How to extract the data in a netcdf file based on a shapefile in R?
Asked Answered
F

1

6

I have a netcdf file (global domain) which I do not know its projection information, and I want to extract the data (with lon and lat) based on the shapefile.

The objective is to find data for the domain represented by the shapefile ( the original netcdf contains global data). Besides, the final data format should be a data frame, which contains lon, lat, and data.
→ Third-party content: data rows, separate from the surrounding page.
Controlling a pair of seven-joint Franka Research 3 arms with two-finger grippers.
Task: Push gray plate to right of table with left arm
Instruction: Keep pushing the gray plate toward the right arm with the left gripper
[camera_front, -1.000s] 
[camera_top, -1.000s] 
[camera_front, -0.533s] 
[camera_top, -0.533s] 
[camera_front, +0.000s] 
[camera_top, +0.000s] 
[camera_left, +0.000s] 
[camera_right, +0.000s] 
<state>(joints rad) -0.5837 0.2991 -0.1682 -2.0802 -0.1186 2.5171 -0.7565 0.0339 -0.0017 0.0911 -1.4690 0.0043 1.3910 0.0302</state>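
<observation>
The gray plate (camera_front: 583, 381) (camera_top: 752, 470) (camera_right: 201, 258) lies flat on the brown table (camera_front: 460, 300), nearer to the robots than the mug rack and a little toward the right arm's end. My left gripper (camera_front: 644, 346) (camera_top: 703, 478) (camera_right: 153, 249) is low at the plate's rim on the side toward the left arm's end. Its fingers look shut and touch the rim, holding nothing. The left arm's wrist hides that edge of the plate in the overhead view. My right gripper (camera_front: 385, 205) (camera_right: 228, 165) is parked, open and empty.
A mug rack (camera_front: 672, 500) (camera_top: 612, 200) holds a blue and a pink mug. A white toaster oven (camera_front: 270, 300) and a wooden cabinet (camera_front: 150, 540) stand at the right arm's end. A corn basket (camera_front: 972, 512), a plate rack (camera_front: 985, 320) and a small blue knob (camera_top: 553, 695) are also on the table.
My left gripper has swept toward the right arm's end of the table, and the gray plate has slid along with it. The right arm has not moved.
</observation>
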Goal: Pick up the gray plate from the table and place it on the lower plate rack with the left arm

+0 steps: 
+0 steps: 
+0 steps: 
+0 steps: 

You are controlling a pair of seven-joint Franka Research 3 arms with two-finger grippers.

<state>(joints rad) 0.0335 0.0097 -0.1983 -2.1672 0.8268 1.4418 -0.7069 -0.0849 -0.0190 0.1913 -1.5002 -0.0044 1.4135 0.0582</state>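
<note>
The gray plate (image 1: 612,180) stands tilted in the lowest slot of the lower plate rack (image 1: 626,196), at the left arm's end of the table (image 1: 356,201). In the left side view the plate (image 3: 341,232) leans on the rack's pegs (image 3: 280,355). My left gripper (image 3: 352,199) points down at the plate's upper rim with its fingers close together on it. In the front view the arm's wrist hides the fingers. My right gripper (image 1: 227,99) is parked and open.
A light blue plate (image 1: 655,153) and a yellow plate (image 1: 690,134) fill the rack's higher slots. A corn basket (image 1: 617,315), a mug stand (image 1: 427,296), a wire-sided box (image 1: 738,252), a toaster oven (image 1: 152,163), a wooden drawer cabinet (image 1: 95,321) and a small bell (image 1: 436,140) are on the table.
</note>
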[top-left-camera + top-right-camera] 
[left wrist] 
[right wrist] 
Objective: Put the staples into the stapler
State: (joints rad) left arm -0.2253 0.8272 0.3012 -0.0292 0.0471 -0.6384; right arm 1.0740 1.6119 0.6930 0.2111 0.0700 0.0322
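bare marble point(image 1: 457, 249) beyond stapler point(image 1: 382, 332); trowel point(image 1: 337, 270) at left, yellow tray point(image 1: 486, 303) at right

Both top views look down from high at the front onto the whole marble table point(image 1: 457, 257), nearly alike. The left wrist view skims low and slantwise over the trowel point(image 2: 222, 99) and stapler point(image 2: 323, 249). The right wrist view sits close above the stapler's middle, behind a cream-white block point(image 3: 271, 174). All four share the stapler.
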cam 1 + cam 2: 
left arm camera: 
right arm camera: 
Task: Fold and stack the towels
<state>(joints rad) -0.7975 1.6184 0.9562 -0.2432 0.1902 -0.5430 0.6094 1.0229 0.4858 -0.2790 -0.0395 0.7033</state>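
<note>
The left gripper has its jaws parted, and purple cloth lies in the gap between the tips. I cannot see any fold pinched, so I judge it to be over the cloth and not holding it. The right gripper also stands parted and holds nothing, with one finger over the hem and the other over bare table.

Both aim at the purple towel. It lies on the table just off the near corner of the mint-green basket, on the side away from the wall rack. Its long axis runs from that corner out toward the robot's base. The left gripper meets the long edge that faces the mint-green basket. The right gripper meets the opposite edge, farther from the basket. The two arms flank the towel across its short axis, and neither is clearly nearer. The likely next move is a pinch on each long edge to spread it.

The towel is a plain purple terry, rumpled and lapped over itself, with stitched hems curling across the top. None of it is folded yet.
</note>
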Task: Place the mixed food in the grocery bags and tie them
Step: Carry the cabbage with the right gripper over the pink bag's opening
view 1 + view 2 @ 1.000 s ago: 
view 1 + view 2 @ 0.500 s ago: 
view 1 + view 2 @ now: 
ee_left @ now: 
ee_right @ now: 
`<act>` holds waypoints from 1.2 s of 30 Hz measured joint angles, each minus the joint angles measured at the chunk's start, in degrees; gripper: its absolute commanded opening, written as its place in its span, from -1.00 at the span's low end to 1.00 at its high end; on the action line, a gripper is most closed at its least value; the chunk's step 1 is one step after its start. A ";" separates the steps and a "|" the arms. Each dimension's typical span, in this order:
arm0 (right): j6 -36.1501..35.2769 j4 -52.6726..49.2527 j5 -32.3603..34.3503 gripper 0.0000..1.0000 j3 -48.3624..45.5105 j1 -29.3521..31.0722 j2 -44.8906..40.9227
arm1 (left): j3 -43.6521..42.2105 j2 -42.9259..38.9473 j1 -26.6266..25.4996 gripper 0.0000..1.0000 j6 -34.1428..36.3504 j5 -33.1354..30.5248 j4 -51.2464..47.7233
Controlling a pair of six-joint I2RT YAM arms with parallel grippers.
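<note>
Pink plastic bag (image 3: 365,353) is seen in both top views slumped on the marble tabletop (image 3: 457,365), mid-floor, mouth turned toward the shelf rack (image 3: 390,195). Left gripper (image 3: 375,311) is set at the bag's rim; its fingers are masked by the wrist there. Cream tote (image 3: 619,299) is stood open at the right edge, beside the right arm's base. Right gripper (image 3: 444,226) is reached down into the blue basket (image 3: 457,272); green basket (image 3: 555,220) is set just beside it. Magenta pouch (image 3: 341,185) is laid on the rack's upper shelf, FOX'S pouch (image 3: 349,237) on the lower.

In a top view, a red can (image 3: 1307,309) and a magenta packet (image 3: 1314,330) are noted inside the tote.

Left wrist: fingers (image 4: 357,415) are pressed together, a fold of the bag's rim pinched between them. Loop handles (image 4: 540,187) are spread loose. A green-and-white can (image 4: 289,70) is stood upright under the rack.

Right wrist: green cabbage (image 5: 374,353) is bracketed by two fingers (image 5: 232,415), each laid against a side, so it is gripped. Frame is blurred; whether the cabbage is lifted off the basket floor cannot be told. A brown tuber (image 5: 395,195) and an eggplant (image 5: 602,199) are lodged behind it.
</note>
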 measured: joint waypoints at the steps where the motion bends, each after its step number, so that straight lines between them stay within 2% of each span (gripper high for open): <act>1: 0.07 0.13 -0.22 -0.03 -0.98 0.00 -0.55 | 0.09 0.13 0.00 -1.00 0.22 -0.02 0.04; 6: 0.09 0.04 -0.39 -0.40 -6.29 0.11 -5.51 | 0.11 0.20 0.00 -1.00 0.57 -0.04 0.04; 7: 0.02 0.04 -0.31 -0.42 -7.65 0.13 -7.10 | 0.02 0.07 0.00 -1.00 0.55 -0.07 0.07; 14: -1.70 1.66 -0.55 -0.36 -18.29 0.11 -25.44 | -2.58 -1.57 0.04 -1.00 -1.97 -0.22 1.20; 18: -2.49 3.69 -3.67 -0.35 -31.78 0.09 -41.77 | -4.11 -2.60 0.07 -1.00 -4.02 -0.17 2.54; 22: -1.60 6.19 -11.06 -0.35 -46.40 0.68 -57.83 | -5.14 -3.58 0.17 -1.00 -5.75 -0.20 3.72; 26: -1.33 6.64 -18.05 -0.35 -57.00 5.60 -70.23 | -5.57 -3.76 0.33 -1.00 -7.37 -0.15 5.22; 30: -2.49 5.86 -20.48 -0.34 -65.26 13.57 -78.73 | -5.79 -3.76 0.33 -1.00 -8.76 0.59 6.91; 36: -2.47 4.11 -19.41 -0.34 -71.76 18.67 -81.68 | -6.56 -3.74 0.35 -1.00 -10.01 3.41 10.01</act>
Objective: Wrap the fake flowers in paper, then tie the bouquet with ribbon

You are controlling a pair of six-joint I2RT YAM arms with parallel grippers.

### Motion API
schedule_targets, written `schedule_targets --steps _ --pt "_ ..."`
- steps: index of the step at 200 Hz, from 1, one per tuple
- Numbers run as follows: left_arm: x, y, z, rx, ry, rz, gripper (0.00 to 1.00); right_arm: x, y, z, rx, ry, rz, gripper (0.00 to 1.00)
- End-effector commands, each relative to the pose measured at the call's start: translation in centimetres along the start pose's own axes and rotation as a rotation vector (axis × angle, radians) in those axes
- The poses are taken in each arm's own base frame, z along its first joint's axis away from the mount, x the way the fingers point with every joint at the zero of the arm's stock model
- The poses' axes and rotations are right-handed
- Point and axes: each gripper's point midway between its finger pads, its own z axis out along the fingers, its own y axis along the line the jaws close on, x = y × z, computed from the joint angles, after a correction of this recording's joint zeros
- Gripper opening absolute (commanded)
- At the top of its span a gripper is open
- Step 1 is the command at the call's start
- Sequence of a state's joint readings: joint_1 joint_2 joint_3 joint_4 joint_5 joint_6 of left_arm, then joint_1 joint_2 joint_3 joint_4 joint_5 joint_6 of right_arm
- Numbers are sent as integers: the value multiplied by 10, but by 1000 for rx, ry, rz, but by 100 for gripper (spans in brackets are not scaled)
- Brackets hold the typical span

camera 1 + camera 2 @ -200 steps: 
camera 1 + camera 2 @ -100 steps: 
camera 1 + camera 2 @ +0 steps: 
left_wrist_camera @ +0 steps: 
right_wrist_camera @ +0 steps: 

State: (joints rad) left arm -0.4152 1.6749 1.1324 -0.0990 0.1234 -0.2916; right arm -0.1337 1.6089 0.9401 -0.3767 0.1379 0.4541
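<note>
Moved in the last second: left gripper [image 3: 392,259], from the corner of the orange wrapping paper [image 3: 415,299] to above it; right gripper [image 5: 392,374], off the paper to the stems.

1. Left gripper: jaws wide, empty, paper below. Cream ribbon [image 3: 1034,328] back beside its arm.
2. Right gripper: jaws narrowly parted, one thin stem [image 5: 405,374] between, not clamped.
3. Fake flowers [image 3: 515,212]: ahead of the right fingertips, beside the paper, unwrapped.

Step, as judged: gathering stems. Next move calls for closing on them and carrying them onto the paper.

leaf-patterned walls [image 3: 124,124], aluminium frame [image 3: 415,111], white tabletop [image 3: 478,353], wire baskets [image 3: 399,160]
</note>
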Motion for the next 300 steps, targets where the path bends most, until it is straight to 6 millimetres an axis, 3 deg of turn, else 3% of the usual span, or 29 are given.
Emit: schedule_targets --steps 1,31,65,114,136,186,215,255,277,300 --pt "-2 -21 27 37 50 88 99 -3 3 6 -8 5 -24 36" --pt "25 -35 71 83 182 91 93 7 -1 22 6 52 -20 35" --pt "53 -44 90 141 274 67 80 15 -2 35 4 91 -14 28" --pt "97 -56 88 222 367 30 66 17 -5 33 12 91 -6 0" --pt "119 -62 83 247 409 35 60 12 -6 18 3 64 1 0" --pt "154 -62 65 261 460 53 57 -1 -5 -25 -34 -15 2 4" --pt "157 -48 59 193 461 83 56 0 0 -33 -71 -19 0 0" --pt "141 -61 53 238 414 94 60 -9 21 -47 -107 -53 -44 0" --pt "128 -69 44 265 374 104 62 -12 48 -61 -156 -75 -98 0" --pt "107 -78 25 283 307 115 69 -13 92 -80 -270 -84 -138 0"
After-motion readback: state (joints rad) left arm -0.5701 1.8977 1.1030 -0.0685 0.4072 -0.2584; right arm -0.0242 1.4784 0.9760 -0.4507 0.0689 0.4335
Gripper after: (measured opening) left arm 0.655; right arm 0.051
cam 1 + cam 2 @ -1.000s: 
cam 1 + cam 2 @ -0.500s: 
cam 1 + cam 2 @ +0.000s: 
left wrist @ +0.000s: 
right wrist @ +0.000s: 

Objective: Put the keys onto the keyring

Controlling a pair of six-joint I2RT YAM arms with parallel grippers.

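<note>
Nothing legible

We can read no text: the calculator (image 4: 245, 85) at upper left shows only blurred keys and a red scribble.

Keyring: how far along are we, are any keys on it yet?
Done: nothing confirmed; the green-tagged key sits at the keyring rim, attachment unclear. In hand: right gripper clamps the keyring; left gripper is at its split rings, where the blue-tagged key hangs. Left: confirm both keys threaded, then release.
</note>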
I assume that the extract and mask function will be useful.

The netcdf and shapefile can be found at https://www.dropbox.com/s/ju96eitzzd0xxg8/precip.2000.nc?dl=0 and https://www.dropbox.com/s/8wfgf8207dbh79r/gpr_000b11a_e.zip?dl=0. Thanks for any help.

library(rgdal)
library(ncdf4)
library(raster)

shp = readOGR("gpr_000b11a_e.shp")
pre1 = nc_open("precip.2000.nc")
pre1

File precip.2000.nc (NC_FORMAT_NETCDF4_CLASSIC):
 1 variables (excluding dimension variables):
    float precip[lon,lat,time]   
        missing_value: -9.96920996838687e+36
        var_desc: Precipitation
        level_desc: Surface
        statistic: Total
        parent_stat: Other
        long_name: Daily total of precipitation
        cell_methods: time: sum
        avg_period: 0000-00-01 00:00:00
        actual_range: 0
         actual_range: 482.555358886719
        units: mm
        valid_range: 0
         valid_range: 1000
        dataset: CPC Global Precipitation

 3 dimensions:
    lat  Size:360
        actual_range: 89.75
         actual_range: -89.75
        long_name: Latitude
        units: degrees_north
        axis: Y
        standard_name: latitude
        coordinate_defines: center
    lon  Size:720
        long_name: Longitude
        units: degrees_east
        axis: X
        standard_name: longitude
        actual_range: 0.25
         actual_range: 359.75
        coordinate_defines: center
    time  Size:366   *** is unlimited ***
        long_name: Time
        axis: T
        standard_name: time
        coordinate_defines: start
        actual_range: 876576
         actual_range: 885336
        delta_t: 0000-00-01 00:00:00
        avg_period: 0000-00-01 00:00:00
        units: hours since 1900-01-01 00:00:00

7 global attributes:
    Conventions: CF-1.0
    version: V1.0
    history: created 9/2016 by CAS NOAA/ESRL PSD
    title: CPC GLOBAL PRCP V1.0
    References: https://www.esrl.noaa.gov/psd/data/gridded/data.cpc.globalprecip.html
    dataset_title: CPC GLOBAL PRCP V1.0
    Source: ftp://ftp.cpc.ncep.noaa.gov/precip/CPC_UNI_PRCP/ 

As we can see, there is no information about the projection or crs for the netcdf file.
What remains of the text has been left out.